(Beginning of Dataset extract)
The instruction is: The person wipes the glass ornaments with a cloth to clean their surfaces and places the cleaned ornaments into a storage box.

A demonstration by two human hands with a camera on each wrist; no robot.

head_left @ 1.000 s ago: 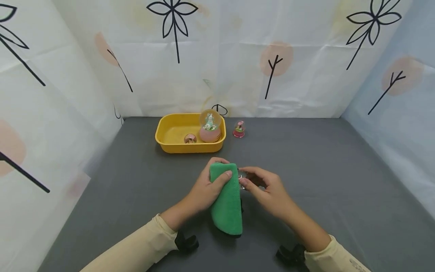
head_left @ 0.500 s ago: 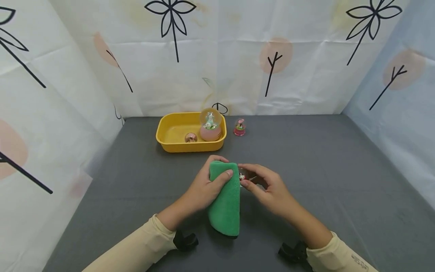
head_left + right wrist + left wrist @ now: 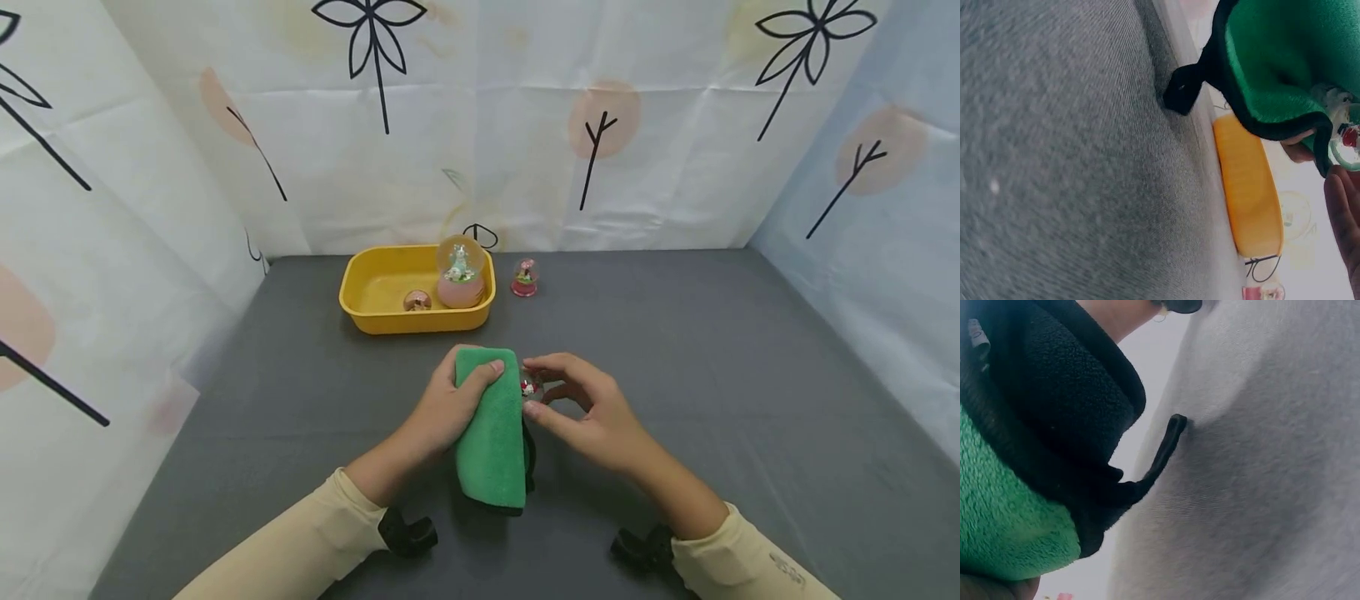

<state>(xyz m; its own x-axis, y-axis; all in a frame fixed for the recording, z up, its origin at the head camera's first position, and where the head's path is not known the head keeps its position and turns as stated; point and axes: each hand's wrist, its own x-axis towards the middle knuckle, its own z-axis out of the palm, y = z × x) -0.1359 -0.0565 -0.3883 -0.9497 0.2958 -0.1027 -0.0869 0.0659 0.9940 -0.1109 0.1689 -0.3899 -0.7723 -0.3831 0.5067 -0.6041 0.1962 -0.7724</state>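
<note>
My left hand [image 3: 442, 408] grips a folded green cloth [image 3: 489, 442] with dark edging, its thumb lying on the front. Against the cloth's right side sits a small clear snow globe [image 3: 530, 387] with a red and white figure inside. Fingers and thumb of my right hand [image 3: 592, 408] pinch this globe from the right. The right wrist view shows the globe [image 3: 1349, 136] partly tucked into the fold of the cloth [image 3: 1266, 69]. A dark loop [image 3: 1163, 456] hangs from the cloth's edge in the left wrist view. The cloth hides the left fingers and part of the globe.
Behind the hands stands a yellow tray [image 3: 375, 323] holding a large pink-based snow globe [image 3: 461, 275] and a small pinkish one [image 3: 417, 301]. Right of the tray, a small red-based globe [image 3: 525, 277] stands on the grey table [image 3: 675, 333]. Printed white cloth walls surround the table.
The small globe turns in the right fingers, so its red and white figure now shows more clearly. Cloth and both hands shift slightly up and left in view, and a dark edge appears behind the cloth.
</note>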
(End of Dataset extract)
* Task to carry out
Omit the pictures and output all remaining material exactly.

* Task solution
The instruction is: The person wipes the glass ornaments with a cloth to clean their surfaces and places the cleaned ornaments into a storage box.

A demonstration by two human hands with a camera on each wrist; no robot.

head_left @ 1.000 s ago: 
head_left @ 0.500 s ago: 
head_left + right wrist + left wrist @ now: 

<state>(xyz m; its own x-axis, y-axis; all in a frame fixed for the recording, z up, its origin at the head camera's first position, and where the head's path is not known the head keeps its position and turns as stated; point and axes: each hand's wrist, its own x-axis towards the middle knuckle, its own z-axis out of the palm, y = z × x) -0.1359 -0.0565 -0.3883 -0.9497 0.2958 -0.1027 -0.0869 0.0659 0.9940 -0.1109 0.1689 -0.3899 -0.7723 -0.3831 0.5067 -0.6041 0.1962 -0.7724</state>
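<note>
My left hand [image 3: 442, 408] grips a folded green cloth [image 3: 489, 442] with dark edging, its thumb lying on the front. Against the cloth's right side sits a small clear snow globe [image 3: 530, 387] with a red and white figure inside. Fingers and thumb of my right hand [image 3: 592, 408] pinch this globe from the right. The right wrist view shows the globe [image 3: 1349, 136] partly tucked into the fold of the cloth [image 3: 1266, 69]. A dark loop [image 3: 1163, 456] hangs from the cloth's edge in the left wrist view. The cloth hides the left fingers and part of the globe.
Behind the hands stands a yellow tray [image 3: 375, 323] holding a large pink-based snow globe [image 3: 461, 275] and a small pinkish one [image 3: 417, 301]. Right of the tray, a small red-based globe [image 3: 525, 277] stands on the grey table [image 3: 675, 333]. Printed white cloth walls surround the table.
The small globe turns in the right fingers, so its red and white figure now shows more clearly. Cloth and both hands shift slightly up and left in view, and a dark edge appears behind the cloth.
</note>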

The exercise requires no further work.